A publicly traded national chain of “fast-casual” food restaurants found its purchasing of facility service items had spun out of control, with more than 700 restaurants making individual purchases. Managers were individually allocating their budgets however they wanted. They could negotiate well with food suppliers, but their spend was highly inefficient outside their area of expertise.
To maintain targeted double-digit growth rates and gain control over costs for back-of-house linens, aprons, mats, mops and related products and services, the company faced several challenges and needed to centralize the purchasing of facility services products to serve all U.S. locations in order to:
- Lower acquisition costs through volume pricing
- Lower commodity costs through standardization
- Select products through value analysis
- Gain strategic knowledge of market conditions
- Increase profitability
- Improve new restaurant opening process
The company’s brand image centered on environmental, health, and safety-conscious positions that required differentiation along several critical lines:
- Focus on high-quality ingredients, cooking techniques
- Limit raw ingredient inputs; offer variety of outputs
- Use naturally raised, organically, and sustainably grown food products
Maintain strict standards for indoor environmental quality:
- Institute “green” housekeeping policy
- Commit to non-toxic (“green”) cleaning practices
- Reduce energy consumption
- Implement aggressive in-store recycling program
- Decrease internal water usage by 30% (better than code)
Solution: UniFirst National Accounts Team
One of the company’s Chicago locations was approaching contract renewal for mops, mats, aprons, and other facility service items with a local vendor. The store’s manager contacted a UniFirst representative for a competitive assessment. Because the company had stores in 38 states, the UniFirst representative enlisted the assistance of the UniFirst National Accounts team, which helped address differentiation goals related to their facility.
The UniFirst Proposal
After an initial, local meeting, UniFirst National Accounts visited the company’s corporate headquarters.
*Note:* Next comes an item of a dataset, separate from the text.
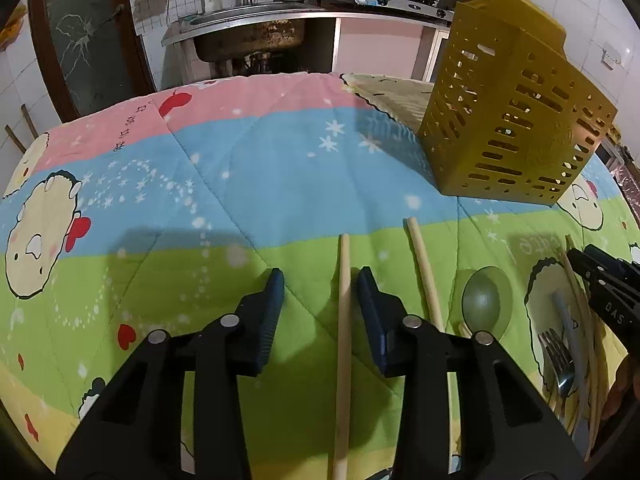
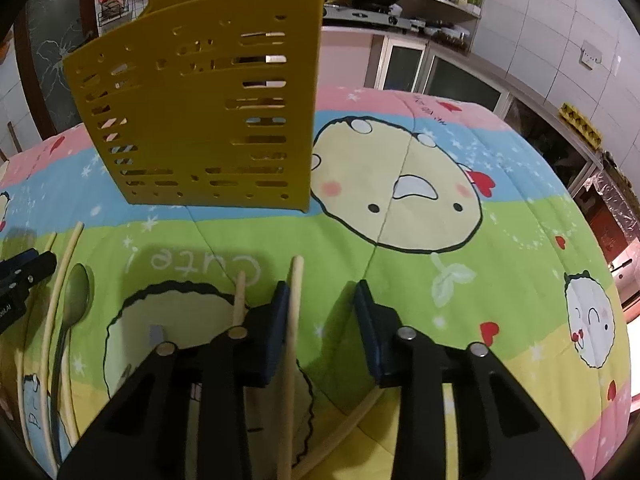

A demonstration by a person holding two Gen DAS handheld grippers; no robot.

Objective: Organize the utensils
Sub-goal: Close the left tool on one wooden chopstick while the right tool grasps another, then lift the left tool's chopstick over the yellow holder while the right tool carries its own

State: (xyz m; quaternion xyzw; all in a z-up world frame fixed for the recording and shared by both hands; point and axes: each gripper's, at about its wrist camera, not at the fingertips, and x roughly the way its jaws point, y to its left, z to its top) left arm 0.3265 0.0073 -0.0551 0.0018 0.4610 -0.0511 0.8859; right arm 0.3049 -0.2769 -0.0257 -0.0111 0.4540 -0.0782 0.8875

Following consultations, the UniFirst team’s proposal recommended:
- Phasing out the multiple supplier base
- Using products/services to support “green” strategy (LEEDS credits)
- Leveraging brand attributes
- Establishing oversight of purchasing policies, procedures
- Instituting steps to allow local managers to focus on core competencies
- Centralizing access to spending and inventory data
- Eliminating redundant purchasing activities
These UniFirst proposal points were particularly attractive:
- Accounted for planned future growth (to 1,000 stores)
- No “traps” or “contract creep” in servicing contract
- Paperwork, time-savings due to Electronic Data Interchange (EDI)
- Water conservation, reduction of landfill refuse
- Consistent product/servicing package for all locations
Streamlining New Store Openings
The company awarded all new locations’ facility services supply contracts to UniFirst and notified employees and vendors that corporate would not accept automatic renewals: All new contracts must be signed by corporate, and expiring contracts with other vendors would be converted to UniFirst.
Savings/ROI Spotlight: Microfiber Mop Rentals
The company’s restaurants were purchasing wet mops from supply stores, using, on average, four each week, then discarding them. Projected cost: $30/week x 1,000 locations = $1,560,000/year. The company is now using reusable microfiber mops from UniFirst, delivered weekly by a UniFirst route sales representative. UniFirst picks up dirty microfiber mop heads and replaces them with professionally laundered ones on a scheduled basis. The average cost of service: $4/week X 1,000 locations = $208,000. Savings/year: $1,352,000.
UniFirst’s microfiber mop rental service is consistent with the company’s “green” objectives. In addition, UniFirst is one of the few suppliers offering the company electronic billing— paperless invoicing that is projected to save an estimated 2,500+ hours of labor per year.